§ Your goal
Transcribe the stretch of entries below from the line with "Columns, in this" through the line with "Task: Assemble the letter", exactly and with both ends included; leave out all other lines.

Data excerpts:

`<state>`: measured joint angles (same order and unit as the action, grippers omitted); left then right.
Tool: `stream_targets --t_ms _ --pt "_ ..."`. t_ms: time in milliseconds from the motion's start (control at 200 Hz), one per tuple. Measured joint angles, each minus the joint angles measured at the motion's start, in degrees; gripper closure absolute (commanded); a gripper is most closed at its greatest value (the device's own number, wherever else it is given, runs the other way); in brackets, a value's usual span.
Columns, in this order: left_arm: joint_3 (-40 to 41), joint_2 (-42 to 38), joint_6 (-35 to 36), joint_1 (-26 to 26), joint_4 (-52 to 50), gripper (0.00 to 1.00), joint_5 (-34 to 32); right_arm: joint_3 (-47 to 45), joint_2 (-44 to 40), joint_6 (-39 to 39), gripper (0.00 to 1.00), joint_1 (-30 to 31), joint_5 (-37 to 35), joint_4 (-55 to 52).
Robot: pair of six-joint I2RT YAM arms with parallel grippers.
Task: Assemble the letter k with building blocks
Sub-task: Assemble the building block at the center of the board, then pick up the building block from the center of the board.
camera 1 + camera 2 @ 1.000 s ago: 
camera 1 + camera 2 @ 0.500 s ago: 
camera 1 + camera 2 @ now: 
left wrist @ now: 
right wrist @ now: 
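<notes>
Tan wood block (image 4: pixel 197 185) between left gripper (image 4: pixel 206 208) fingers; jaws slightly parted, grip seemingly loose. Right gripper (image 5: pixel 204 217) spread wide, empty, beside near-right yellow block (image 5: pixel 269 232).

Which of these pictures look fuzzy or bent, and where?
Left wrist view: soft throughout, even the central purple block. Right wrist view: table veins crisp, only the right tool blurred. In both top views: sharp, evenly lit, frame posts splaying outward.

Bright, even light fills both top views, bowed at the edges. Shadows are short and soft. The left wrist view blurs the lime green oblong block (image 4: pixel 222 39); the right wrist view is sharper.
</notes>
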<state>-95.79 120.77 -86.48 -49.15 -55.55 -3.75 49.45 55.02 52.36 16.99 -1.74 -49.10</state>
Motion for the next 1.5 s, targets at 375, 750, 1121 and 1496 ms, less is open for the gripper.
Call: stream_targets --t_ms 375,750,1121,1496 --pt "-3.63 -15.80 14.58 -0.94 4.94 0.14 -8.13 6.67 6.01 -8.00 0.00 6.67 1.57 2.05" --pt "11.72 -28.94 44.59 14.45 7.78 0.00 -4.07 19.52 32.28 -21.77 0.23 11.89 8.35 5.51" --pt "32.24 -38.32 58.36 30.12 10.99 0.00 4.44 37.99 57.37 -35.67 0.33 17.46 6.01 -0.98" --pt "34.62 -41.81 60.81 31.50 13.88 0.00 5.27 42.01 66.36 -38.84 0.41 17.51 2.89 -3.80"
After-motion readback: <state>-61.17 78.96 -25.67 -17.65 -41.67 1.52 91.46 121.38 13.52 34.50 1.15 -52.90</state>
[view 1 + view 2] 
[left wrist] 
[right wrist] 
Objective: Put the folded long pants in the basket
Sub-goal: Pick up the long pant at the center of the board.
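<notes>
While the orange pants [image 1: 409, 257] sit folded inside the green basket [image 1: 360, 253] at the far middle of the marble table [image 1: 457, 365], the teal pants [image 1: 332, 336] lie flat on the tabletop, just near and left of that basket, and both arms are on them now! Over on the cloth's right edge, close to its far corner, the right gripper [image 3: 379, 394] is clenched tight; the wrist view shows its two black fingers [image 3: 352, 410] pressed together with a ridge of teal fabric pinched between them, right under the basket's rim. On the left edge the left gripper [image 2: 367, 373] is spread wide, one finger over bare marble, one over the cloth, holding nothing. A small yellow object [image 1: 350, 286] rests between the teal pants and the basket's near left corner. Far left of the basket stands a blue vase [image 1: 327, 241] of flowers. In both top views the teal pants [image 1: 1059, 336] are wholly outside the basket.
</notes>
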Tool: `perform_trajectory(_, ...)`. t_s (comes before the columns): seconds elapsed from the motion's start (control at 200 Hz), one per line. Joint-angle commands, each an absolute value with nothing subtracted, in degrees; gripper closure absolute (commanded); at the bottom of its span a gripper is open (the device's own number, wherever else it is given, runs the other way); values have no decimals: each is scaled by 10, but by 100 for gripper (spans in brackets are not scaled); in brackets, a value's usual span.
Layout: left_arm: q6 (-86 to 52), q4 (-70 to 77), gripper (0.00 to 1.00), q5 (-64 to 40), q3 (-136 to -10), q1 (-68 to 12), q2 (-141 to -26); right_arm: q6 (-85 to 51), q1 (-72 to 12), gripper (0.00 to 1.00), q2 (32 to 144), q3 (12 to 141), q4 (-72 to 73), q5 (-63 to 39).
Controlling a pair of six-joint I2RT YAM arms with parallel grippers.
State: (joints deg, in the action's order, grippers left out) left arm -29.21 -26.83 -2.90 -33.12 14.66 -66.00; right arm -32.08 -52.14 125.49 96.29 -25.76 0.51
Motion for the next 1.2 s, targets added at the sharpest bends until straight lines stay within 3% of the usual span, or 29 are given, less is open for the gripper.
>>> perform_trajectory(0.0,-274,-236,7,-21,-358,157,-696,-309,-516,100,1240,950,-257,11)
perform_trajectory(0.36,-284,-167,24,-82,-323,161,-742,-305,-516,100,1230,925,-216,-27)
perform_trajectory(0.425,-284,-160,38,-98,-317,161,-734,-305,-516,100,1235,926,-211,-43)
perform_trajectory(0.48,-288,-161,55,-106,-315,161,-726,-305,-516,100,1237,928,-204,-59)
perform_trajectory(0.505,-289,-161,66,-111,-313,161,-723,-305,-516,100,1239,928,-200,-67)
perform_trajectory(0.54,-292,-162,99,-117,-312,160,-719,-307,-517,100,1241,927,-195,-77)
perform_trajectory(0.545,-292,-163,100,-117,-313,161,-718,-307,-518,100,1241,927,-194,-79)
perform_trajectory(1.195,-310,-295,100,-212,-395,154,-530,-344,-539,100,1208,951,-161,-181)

§ Expected output
Columns, in this order: left_arm: joint_3 (-40 to 41), joint_2 (-42 to 38), joint_6 (-35 to 36), joint_1 (-26 to 26), joint_4 (-52 to 50), gripper (0.00 to 1.00), joint_5 (-34 to 32); right_arm: joint_3 (-47 to 45), joint_2 (-44 to 40), joint_6 (-39 to 39), gripper (0.00 to 1.00), joint_1 (-30 to 31), joint_5 (-37 to 35), joint_4 (-55 to 52).
Robot: pair of six-joint I2RT YAM arms with parallel grippers.
Task: Assemble the letter k with building blocks

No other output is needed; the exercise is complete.